Thank you, Courtney Martin, for so bravely and honestly exposing the soft underbelly of the creative process.

So perfectly expressed. Thank you! My heart is so happy from this, you made me laugh and cry at the same time.

Courtney, a friend shared your post, and I was intrigued. I'm way past the baby-making, child-caring years of my life but I love to write. I'm just reluctant as any young writer to send out poems and manuscripts for fear of not "getting it right." I appreciate your writing and will share this post with lots of people I know and love. Stay with your book!

Courtney-
Yes, Yes, Yes! To all the things, YES!
I am also a mother, wife, homemaker, teacher, writer, creator, volunteer. My creative process is messy and haphazard and completely embedded in the flow of my life AND I got out of academia, because, as a system, it doesn't support the kind of creative living I know is authentic to who I am. I do read books by academics, but prefer to read books by people like you, who have chosen to live outside the ivory towers. Cheering you on, all the way!

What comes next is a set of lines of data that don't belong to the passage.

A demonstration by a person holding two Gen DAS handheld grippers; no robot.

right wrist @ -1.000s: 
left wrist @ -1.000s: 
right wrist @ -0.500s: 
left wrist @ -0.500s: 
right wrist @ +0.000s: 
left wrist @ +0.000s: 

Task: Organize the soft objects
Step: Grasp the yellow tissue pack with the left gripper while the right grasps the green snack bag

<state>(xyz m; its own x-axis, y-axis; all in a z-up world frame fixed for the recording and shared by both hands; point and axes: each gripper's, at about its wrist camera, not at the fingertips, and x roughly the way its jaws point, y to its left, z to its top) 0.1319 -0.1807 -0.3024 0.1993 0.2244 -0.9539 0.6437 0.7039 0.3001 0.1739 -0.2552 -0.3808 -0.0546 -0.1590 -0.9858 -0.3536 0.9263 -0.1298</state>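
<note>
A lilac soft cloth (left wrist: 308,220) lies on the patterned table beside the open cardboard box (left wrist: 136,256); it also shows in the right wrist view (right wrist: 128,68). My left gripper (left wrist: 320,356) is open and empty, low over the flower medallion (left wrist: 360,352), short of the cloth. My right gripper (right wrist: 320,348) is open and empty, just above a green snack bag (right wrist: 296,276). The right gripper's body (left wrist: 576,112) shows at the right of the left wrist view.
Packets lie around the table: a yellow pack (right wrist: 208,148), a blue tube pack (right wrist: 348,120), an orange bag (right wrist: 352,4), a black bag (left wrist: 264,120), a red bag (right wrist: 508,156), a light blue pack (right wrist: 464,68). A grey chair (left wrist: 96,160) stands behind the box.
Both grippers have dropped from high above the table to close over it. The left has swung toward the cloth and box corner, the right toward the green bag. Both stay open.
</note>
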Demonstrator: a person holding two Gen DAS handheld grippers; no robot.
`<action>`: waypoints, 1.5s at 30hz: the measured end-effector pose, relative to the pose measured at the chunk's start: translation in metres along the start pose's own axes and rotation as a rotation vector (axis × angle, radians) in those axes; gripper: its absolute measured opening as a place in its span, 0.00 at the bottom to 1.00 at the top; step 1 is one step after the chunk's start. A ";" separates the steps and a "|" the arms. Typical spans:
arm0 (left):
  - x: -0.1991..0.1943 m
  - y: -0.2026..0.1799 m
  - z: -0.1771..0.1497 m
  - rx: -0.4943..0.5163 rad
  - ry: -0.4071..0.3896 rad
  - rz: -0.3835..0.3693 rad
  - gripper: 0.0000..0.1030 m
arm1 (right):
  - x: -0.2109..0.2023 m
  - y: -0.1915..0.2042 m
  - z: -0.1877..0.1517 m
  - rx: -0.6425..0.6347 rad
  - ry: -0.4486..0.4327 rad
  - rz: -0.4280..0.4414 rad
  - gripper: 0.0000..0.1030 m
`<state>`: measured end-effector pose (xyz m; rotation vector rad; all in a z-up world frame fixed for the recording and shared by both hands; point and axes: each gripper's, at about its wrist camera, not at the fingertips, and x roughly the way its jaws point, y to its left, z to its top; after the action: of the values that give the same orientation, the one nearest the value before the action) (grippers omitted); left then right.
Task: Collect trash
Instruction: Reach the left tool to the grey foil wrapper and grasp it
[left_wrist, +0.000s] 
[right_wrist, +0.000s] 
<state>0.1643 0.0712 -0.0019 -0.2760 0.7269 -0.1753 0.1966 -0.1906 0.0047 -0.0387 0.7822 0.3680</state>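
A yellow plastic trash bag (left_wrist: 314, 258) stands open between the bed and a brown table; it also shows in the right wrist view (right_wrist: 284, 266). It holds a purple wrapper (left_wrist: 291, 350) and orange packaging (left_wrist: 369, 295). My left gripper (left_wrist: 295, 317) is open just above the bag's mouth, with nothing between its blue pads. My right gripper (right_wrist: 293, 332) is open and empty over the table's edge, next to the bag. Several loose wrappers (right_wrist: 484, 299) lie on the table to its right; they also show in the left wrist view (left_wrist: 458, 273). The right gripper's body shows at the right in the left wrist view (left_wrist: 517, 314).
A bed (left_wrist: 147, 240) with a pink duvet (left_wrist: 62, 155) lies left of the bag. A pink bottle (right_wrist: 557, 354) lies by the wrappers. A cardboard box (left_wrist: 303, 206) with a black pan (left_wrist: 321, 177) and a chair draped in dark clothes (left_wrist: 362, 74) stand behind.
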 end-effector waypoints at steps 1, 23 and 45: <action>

I am in the final stages of publishing my first novel at the age of 70. It has been in process for more than two years and the seed of this story has been germinating slowly over the past twenty years (!) I have flip-flopped back and forth between thinking what I am writing is really good and the belief that it is only a piece of crap no one will want to read. Fortunately, the first feeling won and I pushed through. And yes - my desk, studio, and my entire house are a mess! I can totally relate. Wish me luck.

That's wonderful Cary! At 65, I'm trying to muster up the confidence to go further forward in my writing efforts that I've ever gone before. I've written quite a bit on two projects that I'm doing the same "love it-hate it" dance with, and I'd love to hear more about how you've gotten beyond that to reach the point you have. Wishing you all the best with your work!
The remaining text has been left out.